§ THE TASK: Return all of the data below verbatim and exclude every picture.

%%

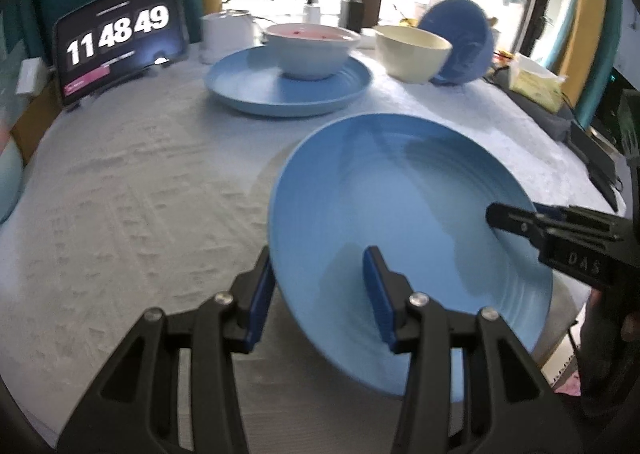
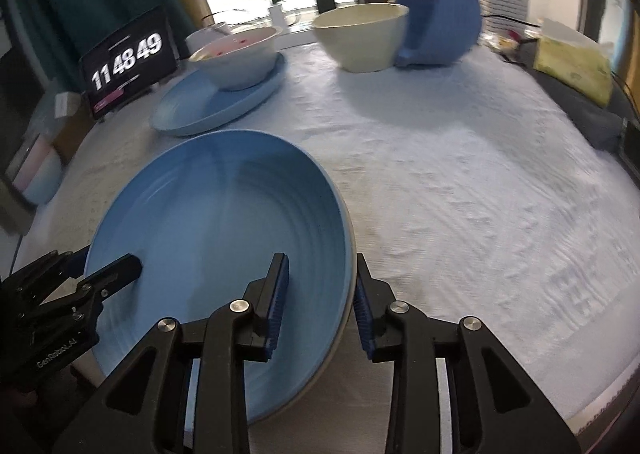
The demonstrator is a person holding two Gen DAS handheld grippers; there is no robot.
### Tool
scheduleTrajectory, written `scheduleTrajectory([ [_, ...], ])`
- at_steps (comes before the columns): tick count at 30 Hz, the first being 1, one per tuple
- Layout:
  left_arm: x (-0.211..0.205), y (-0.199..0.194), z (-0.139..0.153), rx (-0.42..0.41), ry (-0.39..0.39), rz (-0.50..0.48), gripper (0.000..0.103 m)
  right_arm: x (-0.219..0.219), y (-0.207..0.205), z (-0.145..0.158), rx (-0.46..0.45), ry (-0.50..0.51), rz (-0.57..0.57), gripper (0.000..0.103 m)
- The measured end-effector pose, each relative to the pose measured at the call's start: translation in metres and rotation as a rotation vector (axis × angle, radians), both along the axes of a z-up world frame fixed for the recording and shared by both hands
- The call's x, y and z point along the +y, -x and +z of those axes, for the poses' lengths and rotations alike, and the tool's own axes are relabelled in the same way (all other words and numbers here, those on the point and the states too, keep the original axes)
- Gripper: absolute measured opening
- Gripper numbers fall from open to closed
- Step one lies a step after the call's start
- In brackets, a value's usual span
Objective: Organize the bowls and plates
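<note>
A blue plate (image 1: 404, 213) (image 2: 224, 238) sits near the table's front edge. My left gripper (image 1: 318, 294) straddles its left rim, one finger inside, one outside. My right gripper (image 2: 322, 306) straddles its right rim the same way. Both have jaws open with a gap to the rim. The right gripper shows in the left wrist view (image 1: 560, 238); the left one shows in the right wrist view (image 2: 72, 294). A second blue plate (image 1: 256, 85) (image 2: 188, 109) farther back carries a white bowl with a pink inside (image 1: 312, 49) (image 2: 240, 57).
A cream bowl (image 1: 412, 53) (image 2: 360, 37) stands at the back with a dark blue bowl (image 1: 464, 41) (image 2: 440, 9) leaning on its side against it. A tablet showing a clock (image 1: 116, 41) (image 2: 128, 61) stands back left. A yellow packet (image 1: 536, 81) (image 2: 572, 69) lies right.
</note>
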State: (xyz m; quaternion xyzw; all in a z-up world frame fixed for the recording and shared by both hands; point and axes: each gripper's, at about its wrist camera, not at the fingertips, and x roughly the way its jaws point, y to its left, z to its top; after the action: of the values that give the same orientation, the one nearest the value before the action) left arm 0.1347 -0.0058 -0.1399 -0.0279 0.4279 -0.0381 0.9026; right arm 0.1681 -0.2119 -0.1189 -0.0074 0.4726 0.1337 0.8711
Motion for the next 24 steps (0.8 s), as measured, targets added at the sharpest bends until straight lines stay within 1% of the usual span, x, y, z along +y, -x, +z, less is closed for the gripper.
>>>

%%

§ OUTPUT FOR THIS EXERCISE:
The demonstrator is a person holding two Gen DAS handheld grippers; there is no robot.
### Tool
scheduleTrajectory, written `scheduleTrajectory([ [_, ...], ])`
- at_steps (comes before the columns): tick count at 30 Hz, the first being 1, one per tuple
- Layout:
  left_arm: x (-0.211..0.205), y (-0.199..0.194), z (-0.139..0.153), rx (-0.42..0.41), ry (-0.39..0.39), rz (-0.50..0.48), gripper (0.000..0.103 m)
  right_arm: x (-0.219..0.219), y (-0.207..0.205), z (-0.145..0.158), rx (-0.46..0.45), ry (-0.50..0.51), rz (-0.57..0.57), gripper (0.000..0.103 m)
- The measured end-effector pose, each relative to the pose measured at the call's start: translation in metres and rotation as a rotation vector (axis × angle, radians), both along the axes of a z-up world frame fixed for the recording and shared by both hands
- The call's x, y and z point along the +y, -x and +z of those axes, for the poses' lengths and rotations alike, and the tool's own axes are relabelled in the same way (all other words and numbers here, those on the point and the states too, keep the original axes)
- Gripper: absolute measured opening
- Gripper numbers fall from open to closed
- Step one lies a step after the call's start
- In brackets, a value's usual span
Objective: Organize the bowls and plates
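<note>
A blue plate (image 1: 404, 213) (image 2: 224, 238) sits near the table's front edge. My left gripper (image 1: 318, 294) straddles its left rim, one finger inside, one outside. My right gripper (image 2: 322, 306) straddles its right rim the same way. Both have jaws open with a gap to the rim. The right gripper shows in the left wrist view (image 1: 560, 238); the left one shows in the right wrist view (image 2: 72, 294). A second blue plate (image 1: 256, 85) (image 2: 188, 109) farther back carries a white bowl with a pink inside (image 1: 312, 49) (image 2: 240, 57).
A cream bowl (image 1: 412, 53) (image 2: 360, 37) stands at the back with a dark blue bowl (image 1: 464, 41) (image 2: 440, 9) leaning on its side against it. A tablet showing a clock (image 1: 116, 41) (image 2: 128, 61) stands back left. A yellow packet (image 1: 536, 81) (image 2: 572, 69) lies right.
</note>
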State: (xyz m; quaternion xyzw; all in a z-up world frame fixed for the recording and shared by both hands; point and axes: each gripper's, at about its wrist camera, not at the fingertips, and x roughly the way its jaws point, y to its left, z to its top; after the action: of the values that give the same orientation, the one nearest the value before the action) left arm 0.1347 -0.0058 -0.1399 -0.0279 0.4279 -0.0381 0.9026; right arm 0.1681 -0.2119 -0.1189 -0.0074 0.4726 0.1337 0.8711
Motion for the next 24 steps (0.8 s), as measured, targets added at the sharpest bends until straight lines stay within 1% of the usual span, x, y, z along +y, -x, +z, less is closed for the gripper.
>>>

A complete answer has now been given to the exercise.